True CUP (strict definition): Metastatic neck lymphadenopathy without the development or manifestation of an index primary tumour within a subsequent 5-year period.
The histology is almost always squamous cell carcinoma (SCC). Two scenarios must be distinguished:
- True CUP - primary never becomes clinically evident (possibly due to immune-mediated regression).

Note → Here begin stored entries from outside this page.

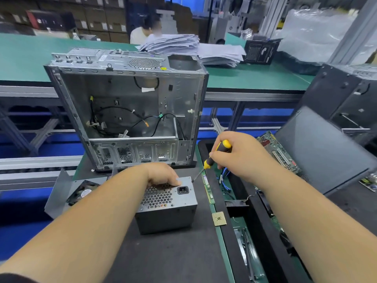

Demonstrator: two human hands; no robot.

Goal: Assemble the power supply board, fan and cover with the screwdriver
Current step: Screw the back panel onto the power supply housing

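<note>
A grey metal power supply box [169, 211] stands on the dark mat, honeycomb grille and power socket facing up. My left hand [163, 173] grips its far top edge, fingers curled over the rim. My right hand [240, 156] holds a yellow and black screwdriver [214, 157], whose tip touches the box's top right corner. Behind the box stands an open silver computer case [130, 111] with loose black cables inside. A black fan [81, 193] lies to the left of the box on a grey metal cover plate [57, 193].
A memory stick [208, 190] and a processor chip [219, 218] lie right of the box. Beyond them a black tray [242, 217] holds cables and parts. A green circuit board [279, 152] and a dark panel [322, 150] are at the right. Paper stacks [183, 45] sit on the far green bench.
</note>
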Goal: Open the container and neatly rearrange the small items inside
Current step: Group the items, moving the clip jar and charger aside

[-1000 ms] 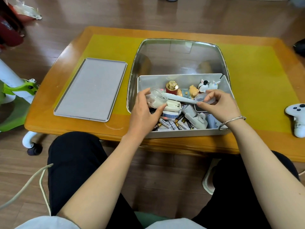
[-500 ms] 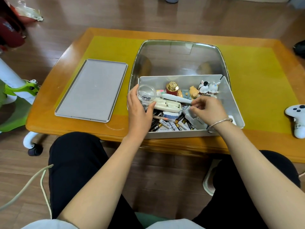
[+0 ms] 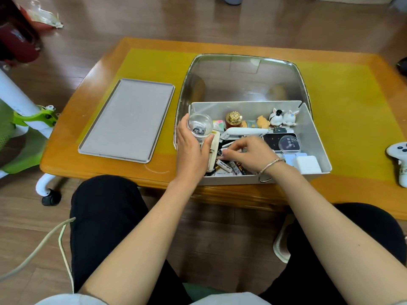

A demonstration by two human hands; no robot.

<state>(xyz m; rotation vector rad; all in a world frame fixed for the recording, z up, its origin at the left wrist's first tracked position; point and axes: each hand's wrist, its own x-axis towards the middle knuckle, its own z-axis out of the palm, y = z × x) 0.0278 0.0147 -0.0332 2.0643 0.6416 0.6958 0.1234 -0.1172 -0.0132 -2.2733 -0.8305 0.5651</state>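
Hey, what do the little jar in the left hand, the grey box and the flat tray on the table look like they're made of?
The small jar in the left hand looks like clear glass or hard plastic: you see straight through it, with bright glints. The grey box seems matte plastic or painted metal, with thin, even, dull walls; I can't tell which. The flat tray has the same dull grey finish with a raised rim.

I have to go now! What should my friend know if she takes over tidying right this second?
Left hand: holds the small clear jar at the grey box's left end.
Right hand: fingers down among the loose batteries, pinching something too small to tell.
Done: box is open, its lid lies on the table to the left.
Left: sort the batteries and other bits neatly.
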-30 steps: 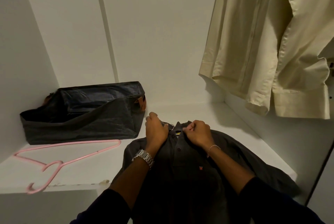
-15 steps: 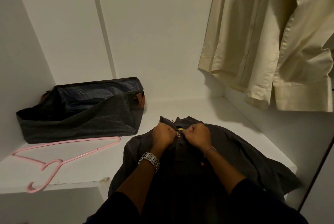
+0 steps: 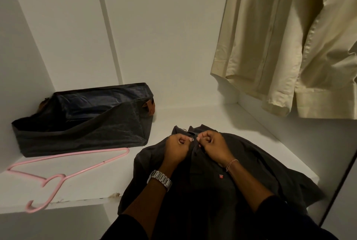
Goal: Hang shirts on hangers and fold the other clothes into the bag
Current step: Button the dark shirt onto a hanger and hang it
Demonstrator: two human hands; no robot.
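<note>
Shirt (image 3: 241, 164) lies flat on the shelf (image 3: 81, 185), under both hands: left hand (image 3: 176, 147) and right hand (image 3: 213, 146) pinch its placket at the collar. Risk: fabric slipping from either grip, leaving the button undone.

We count two shirts: one dark shirt (image 3: 241, 166) flat on the shelf, one cream shirt (image 3: 286, 36) hanging at upper right. One pink hanger (image 3: 63, 174) in plain sight; a bit of metal at the dark shirt's collar may be a second hanger's hook, we can't tell. One dark bag (image 3: 83, 133), with something dark blue inside, count unclear. One white shelf (image 3: 81, 191). Two hands: left hand (image 3: 177, 147), right hand (image 3: 212, 146). One metal watch (image 3: 160, 179) on the left wrist, one thin bracelet (image 3: 231, 164) on the right. One small red logo (image 3: 221, 176) on the dark shirt.
</note>
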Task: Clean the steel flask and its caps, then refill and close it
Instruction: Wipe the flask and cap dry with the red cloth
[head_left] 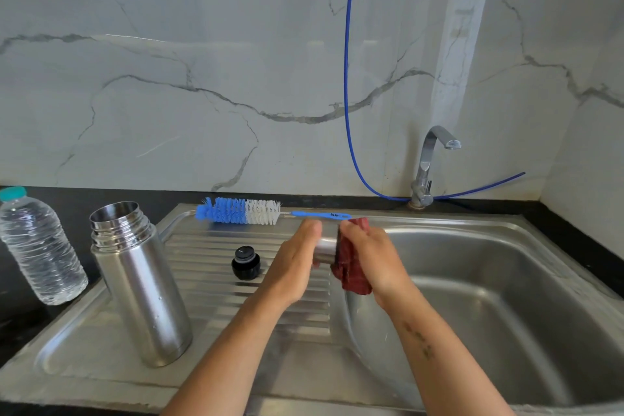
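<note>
The open steel flask (140, 284) stands upright at the left of the ribbed drainboard (216, 287), its threaded mouth uncovered. A black inner cap (246, 262) sits on the drainboard right of it. Above the drainboard's right edge my left hand (297, 263) grips a steel outer cap (326, 251) held sideways. My right hand (368, 257) holds a dark red cloth (351, 267) pressed against the cap's open end. Most of the cap is hidden by both hands.
A blue and white bottle brush (243, 210) lies along the back rim of the sink. A plastic water bottle (39, 246) with a teal lid stands on the black counter at far left. The sink basin (489, 297) lies to the right, with the tap (430, 165) and a blue hose (347, 78) behind it.
</note>
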Demonstrator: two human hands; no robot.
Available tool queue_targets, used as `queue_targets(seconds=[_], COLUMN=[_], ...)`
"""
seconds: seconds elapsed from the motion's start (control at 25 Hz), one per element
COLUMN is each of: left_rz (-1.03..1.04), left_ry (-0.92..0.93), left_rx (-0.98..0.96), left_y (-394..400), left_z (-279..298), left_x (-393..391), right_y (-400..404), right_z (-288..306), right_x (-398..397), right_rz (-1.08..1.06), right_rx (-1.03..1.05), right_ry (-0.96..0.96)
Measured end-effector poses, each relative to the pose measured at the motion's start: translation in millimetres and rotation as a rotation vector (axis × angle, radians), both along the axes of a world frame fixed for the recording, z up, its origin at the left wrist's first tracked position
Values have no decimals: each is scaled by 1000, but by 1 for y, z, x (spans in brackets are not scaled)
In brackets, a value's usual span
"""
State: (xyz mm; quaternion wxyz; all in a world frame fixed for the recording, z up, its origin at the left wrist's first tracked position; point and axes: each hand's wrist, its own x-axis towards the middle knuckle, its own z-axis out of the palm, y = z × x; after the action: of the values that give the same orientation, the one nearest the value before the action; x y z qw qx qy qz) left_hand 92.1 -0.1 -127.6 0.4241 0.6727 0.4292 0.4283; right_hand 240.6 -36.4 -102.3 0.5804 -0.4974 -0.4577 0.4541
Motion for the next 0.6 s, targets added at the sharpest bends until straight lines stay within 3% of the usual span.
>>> queue_targets(seconds=[0.08, 0.12, 0.16, 0.32, 0.4, 0.48, 0.56, 0.6], left_rz=[81, 87, 63, -191, -230, -128, -12, 8], left_ry=[82, 56, -12, -209, -176, -92, 16, 22], left_rx=[-169, -214, -209, 43, 51, -21, -164, -203], left_y=[-3, -3, -4, -5, -5, -6, -5, -5], left_z=[6, 7, 9, 3, 4, 7, 11, 11], left_x=[2, 4, 6, 1, 0, 0, -1, 1], right_y=[1, 3, 1, 2, -1, 1, 3, 4], right_z=[-9, -12, -9, 3, 6, 2, -10, -14], right_x=[-7, -10, -11, 0, 5, 0, -5, -7], right_rz=[11, 3, -4, 40, 65, -27, -94, -98], right_rx=[196, 237, 225, -87, -145, -13, 266, 319], right_ry=[-374, -466, -405, 236, 314, 50, -435, -581])
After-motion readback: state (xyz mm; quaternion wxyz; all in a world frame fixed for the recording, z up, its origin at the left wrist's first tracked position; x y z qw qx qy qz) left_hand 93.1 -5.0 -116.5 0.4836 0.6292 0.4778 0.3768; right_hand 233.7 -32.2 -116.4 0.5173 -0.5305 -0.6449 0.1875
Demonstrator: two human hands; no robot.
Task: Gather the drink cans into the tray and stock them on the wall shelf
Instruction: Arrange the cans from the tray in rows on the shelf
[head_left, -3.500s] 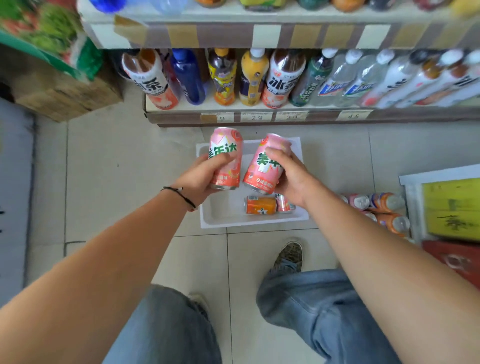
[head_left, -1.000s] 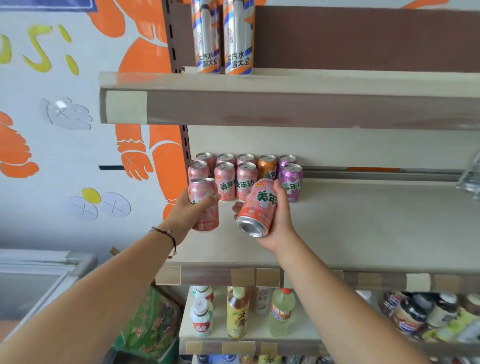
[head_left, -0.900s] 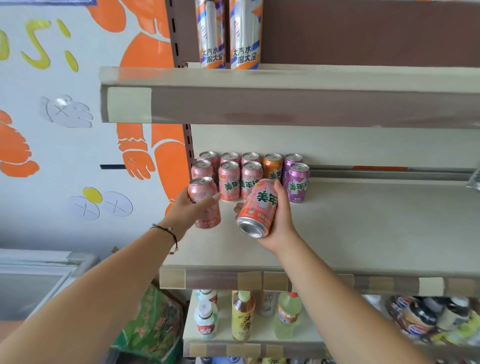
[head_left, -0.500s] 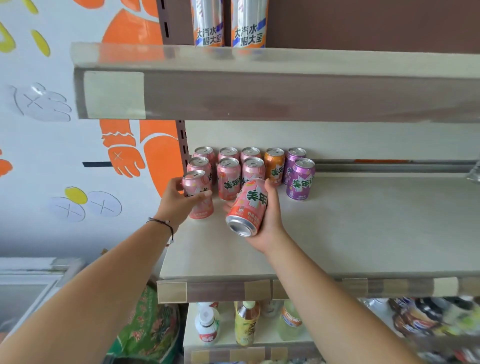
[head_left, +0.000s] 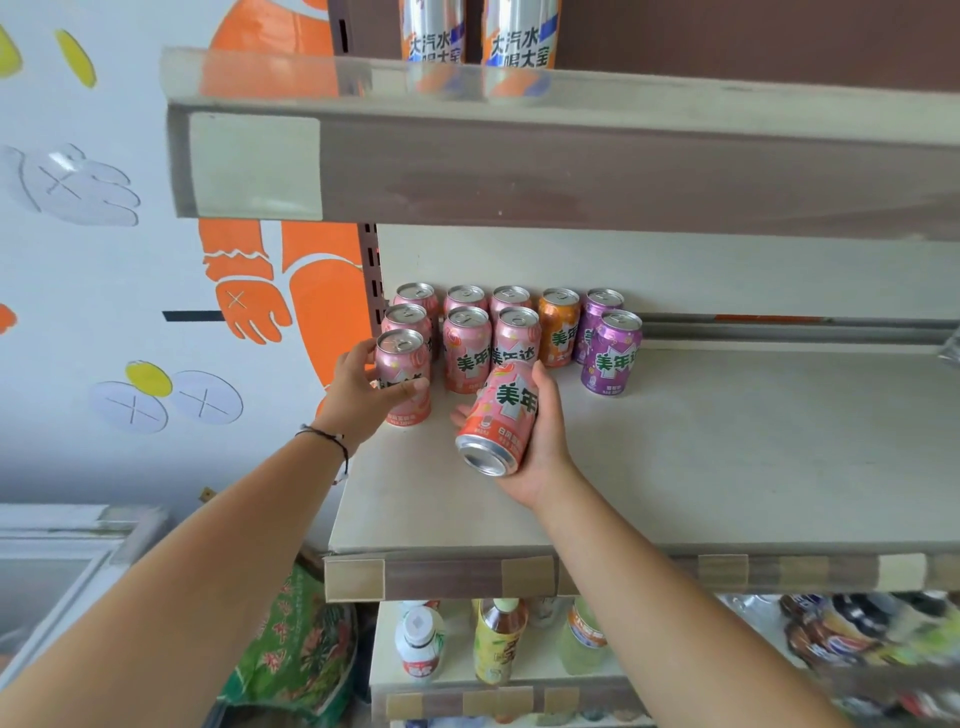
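Glossy metal cans (head_left: 466, 348), matt shelf (head_left: 727, 441)

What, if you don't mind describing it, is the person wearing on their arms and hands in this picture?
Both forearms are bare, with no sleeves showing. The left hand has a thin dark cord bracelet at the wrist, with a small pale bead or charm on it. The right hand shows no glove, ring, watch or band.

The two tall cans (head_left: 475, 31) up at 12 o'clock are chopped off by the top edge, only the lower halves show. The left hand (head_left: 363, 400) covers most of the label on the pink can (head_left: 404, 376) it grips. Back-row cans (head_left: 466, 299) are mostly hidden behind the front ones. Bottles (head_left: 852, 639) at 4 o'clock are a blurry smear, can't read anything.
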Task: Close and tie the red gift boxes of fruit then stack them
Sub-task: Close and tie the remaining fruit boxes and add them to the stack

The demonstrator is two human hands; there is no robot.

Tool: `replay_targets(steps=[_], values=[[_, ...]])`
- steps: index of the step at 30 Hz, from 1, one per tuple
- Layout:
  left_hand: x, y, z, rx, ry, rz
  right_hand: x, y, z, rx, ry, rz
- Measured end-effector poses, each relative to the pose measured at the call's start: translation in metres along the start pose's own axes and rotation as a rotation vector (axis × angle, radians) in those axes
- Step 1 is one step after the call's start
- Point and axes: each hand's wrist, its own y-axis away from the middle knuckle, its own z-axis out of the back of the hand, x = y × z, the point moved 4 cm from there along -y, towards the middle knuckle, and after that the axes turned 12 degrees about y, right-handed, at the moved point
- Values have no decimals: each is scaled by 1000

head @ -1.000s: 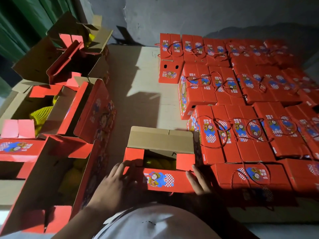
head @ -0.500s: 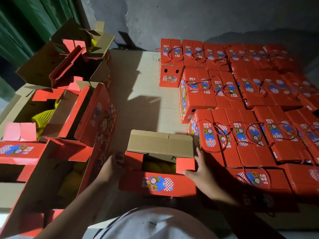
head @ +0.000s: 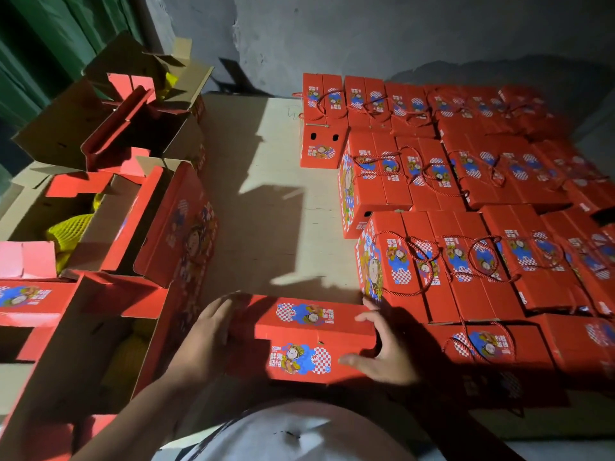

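- Hands: left hand (head: 203,341) and right hand (head: 382,352), fingers spread flat, pressing opposite ends of the box.
- Box (head: 309,337): red printed cardboard, rectangular, flaps folded down, nearest on the table (head: 276,181).
- Stack (head: 466,194): corded red boxes, right, beyond.

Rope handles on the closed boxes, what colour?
Red twisted cord, matching the red boxes; clearest in the head view.

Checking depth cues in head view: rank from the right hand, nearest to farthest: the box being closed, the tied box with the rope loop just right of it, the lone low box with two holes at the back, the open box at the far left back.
1. Box being closed: under the right hand.
2. Tied box with rope loop: right beside it.
3. Low box with two holes: far back, centre.
4. Open box: far-left back corner.
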Motion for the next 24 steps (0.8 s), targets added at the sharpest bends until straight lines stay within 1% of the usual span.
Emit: replay_targets(steps=[1, 2, 5, 7, 11, 13, 18, 21, 24], values=[[-2, 4, -2, 79, -30, -28, 1, 0, 1, -11, 120, 60], [-3, 6, -5, 124, -31, -41, 2, -1, 1, -33, 212, 102], [-5, 6, -9, 119, -91, -64, 8, -6, 0, -5, 303, 112], [-10, -4, -12, 150, -198, -36, 14, -12, -4, 15, 392, 150], [-17, -25, -27, 314, -451, 73, 27, -23, -15, 66, 655, 250], [-20, -31, -33, 342, -523, 71, 29, -26, -18, 65, 734, 262], [-17, -31, -39, 340, -519, 52, 24, -25, -29, 143, 810, 231], [-12, -22, -45, 302, -474, 12, 21, -15, -36, 168, 812, 249], [-13, -18, -49, 248, -479, -20, 18, -9, -42, 172, 829, 242]])
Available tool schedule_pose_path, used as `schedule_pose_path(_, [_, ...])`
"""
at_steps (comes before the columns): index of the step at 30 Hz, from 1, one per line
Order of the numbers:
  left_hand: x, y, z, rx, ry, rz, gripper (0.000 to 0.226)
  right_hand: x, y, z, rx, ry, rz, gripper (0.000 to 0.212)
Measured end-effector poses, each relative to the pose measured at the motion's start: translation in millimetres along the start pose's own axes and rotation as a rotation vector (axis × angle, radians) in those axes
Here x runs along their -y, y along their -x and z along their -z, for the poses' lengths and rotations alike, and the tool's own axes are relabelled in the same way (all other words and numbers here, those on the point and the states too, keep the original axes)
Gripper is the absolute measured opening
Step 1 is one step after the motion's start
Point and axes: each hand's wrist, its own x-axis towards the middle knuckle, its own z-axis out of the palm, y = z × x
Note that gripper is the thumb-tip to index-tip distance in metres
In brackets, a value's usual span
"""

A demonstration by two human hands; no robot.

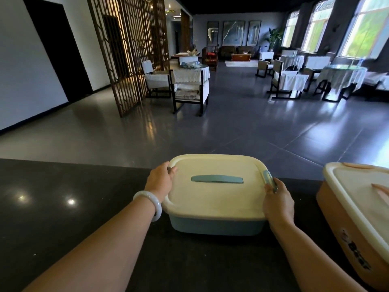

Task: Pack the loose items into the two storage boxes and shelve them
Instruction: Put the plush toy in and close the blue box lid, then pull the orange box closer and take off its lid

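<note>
Head view: blue box [216, 225] lies crosswise, both hands gripping its ends.

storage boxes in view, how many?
2. The blue box sits mid-counter, lid on, left hand and right hand gripping its sides. The orange box is at the right edge, partly cropped.

Both forearms are bare, with no sleeve showing up to the frame's lower edge. The left hand [160, 182] has a smooth, pale, milky white bangle [151, 204] round its wrist, thick and rounded, with a soft sheen, toward 7 o'clock from the hand. The right hand [278, 202] and its wrist wear nothing. The fingers [270, 187] carry no rings that show.
</note>
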Motion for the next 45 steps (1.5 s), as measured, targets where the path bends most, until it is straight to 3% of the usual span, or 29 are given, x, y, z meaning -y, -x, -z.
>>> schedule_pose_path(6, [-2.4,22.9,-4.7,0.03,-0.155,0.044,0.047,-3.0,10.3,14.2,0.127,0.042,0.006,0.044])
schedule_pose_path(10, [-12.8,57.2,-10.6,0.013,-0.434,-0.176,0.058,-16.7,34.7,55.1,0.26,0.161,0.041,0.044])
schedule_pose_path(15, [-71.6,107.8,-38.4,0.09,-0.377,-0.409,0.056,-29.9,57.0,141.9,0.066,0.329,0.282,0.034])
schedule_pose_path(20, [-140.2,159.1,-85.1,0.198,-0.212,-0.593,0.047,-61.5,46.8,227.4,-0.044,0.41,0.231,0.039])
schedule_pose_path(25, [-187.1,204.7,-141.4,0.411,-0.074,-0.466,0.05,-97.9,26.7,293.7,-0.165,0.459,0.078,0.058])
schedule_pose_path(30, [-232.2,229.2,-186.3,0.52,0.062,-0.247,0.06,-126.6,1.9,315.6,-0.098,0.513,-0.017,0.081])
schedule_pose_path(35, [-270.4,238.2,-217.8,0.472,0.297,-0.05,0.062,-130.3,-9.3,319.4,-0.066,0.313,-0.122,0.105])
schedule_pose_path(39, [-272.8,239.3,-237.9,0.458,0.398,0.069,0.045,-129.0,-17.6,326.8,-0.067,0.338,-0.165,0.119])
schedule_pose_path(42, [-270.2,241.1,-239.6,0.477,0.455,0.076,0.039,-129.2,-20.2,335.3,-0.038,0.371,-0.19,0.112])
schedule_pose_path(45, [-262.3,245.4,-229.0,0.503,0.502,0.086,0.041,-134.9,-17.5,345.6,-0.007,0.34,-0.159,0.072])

- Occult primary - a small primary is present but undetected; the metastatic node outgrows the primary, which may later emerge if untreated.
HISTORICAL BACKGROUND
- In 1882, Volkmann believed the neck mass arose from degeneration of a branchiogenic cyst into carcinoma.
- In 1940, Martin challenged this, establishing criteria to distinguish true branchial cyst carcinoma from CUP.
- The second hypothesis for "true" CUPs: the primary tumour is eliminated by the innate/adaptive immune system before it becomes clinically manifest, but not before early metastasis to cervical nodes has occurred.
INCIDENCE
- In the 1970-80s, before universal cross-sectional imaging: 10-30% of HNSCC.
- With standardized diagnostic protocols, now reduced to ~5% of HNSCC cases.
- The most common presentation of CUP today is in the context of HPV-associated oropharyngeal SCC (HPV+OPSCC), as these tend to present with regional disease and a clinically unrecognized primary focus.
- As HPV+OPSCC numbers are rising, the raw incidence of CUP may also be increasing.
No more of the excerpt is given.